Gibbons, ORLANDO, one of the greatest of English musicians, was born at Cambridge, 1583, and was probably brought up in the choir of one of the college chapels. His elder brothers, Edward and Ellis, were both eminent organists and composers. The chief events of Gibbons's short life are soon told. On March 24, 1604, he was appointed organist of the Chapel Royal, London. In 1606 he took the degree of Mus. Bac. at Cambridge, and in 1622, at the instance of Camden, that of Mus. Doc. at Oxford. His exercise was the well-known 8-pt. anthem, 'O Clap your Hands.' In 1623 he became organist of Westminster Abbey.
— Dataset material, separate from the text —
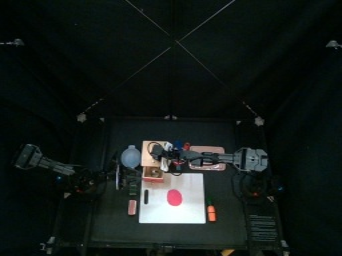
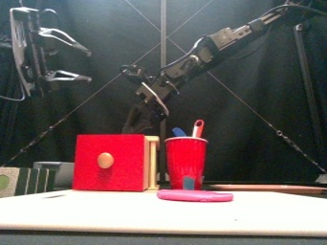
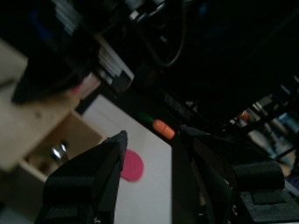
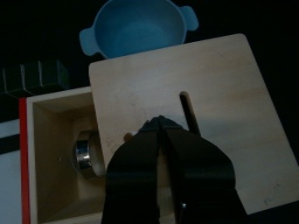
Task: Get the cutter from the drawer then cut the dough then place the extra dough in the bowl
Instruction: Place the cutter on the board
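Observation:
The pale wooden box stands at the back of the table with its red drawer front pulled out. In the open drawer lies the round metal cutter, which also shows in the left wrist view. A flat pink dough disc rests on the white cutting board. The blue-grey bowl sits just left of the box. My right gripper hovers shut and empty over the box top, beside the drawer opening. My left gripper hangs open, high at the left, away from everything.
A red cup holding a blue and a red toy knife stands at the board's back left corner. An orange toy lies by the board's front right, and a small toy lies left of the board. Dark sushi blocks sit near the bowl.

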Robot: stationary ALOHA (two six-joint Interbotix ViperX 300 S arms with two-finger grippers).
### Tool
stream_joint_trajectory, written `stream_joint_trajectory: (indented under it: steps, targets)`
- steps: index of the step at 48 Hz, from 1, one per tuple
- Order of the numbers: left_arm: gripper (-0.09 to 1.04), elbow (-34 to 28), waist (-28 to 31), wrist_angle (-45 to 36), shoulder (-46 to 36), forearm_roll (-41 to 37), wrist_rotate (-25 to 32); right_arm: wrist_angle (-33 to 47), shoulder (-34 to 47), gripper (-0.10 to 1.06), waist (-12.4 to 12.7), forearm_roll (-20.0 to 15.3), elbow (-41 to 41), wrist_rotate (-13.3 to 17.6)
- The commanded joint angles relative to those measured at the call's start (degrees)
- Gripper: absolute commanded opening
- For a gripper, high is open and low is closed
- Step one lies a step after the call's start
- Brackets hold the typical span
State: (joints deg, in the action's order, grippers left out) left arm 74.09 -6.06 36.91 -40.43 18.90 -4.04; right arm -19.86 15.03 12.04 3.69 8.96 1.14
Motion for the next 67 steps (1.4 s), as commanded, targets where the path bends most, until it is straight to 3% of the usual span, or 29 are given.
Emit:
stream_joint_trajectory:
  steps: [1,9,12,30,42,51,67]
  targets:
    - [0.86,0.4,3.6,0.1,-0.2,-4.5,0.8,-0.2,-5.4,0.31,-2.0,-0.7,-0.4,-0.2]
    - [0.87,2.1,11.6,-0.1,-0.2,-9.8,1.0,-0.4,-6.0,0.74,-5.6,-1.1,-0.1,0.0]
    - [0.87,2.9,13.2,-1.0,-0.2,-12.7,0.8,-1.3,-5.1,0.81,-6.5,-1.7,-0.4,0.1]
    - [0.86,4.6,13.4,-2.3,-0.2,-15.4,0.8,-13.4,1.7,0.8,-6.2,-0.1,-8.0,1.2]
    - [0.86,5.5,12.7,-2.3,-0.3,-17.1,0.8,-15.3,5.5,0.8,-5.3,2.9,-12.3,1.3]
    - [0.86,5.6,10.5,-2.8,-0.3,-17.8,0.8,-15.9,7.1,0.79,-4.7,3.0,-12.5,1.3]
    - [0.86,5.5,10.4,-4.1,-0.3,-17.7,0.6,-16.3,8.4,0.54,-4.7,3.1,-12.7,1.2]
In May 1625 he went with the king and court to Canterbury, to await the arrival of Henrietta Maria, and while there, on June 5, died of what appears to have been apoplexy (see the official letter and report of the physicians in the Atheneum, November 14, 1885, p. 644). His monument, with a bust, is in the north aisle of the nave at Canterbury, and a portrait is in the music-school, Oxford. His wife's name was Elizabeth Patten; and of their seven children six survived him, two of whom, Christopher and Orlando, were musicians.
Gibbons's reputation as an organist was great; he 'had the best hand in England.' His compositions are not numerous, but most of them are pure gold. The best known are his Morning and Evening Service in F; the anthems, 'O Clap your Hands' and 'God is gone up' (8 pts.), 'Hosanna,' 'Lift up your Heads' (6 pts.), and 'Almighty and everlasting God' (4 pts.); the 5-pt. madrigals, 'The Silver Swan,' 'O that the learned Poets,' and 'Dainty, fine, sweet Bird.' Besides these he left Preces and hymns, a score of anthems, both full and verse; seventeen madrigals, the remainder of the volume published in 1612; nine fantasies for strings (1611); six pieces for the virginals, included in 'Parthenia' (1612), and a few other miscellaneous pieces. These show him to have been not only learned, as all musicians of that time were learned, but animated by grace, dignity, and sentiment, such as were possessed by none of his predecessors in the school. Nothing more noble and spirited was ever written than his 'Hosanna,' nothing more touchingly religious and beautiful than his 'Almighty and Everlasting,' or 'The Silver Swan.' In these exquisite compositions the art disappears, and the sentiment of the words is immediately seized. His Service, for propriety, dignity, and beauty, remains above all that preceded or followed it. It and the anthems named above retain their constant place in English choirs.
With Gibbons the great church school of England came to an end. Byrd had died in 1623, two years before him, and Bull, Weelkes, Dowland, and others of the old giants departed just at this very date. Felix opportunitate mortis, non enim vidit—The great troubles followed very shortly, and the death of the king and the destructions of the Civil War; music was all but extinguished; and the new school began on fresh foundations with the Restoration, in the persons of Pelham Humphrey, Blow, and Purcell. But Orlando Gibbons is the culmination of the ancient musical art of our country, and as long as voices can sing and hearts can delight in real beauty he will remain at the head of the English church school of music. For the full list of his works and other details, see Grove's Dictionary of Music and Musicians, i. 594, and iv. 647.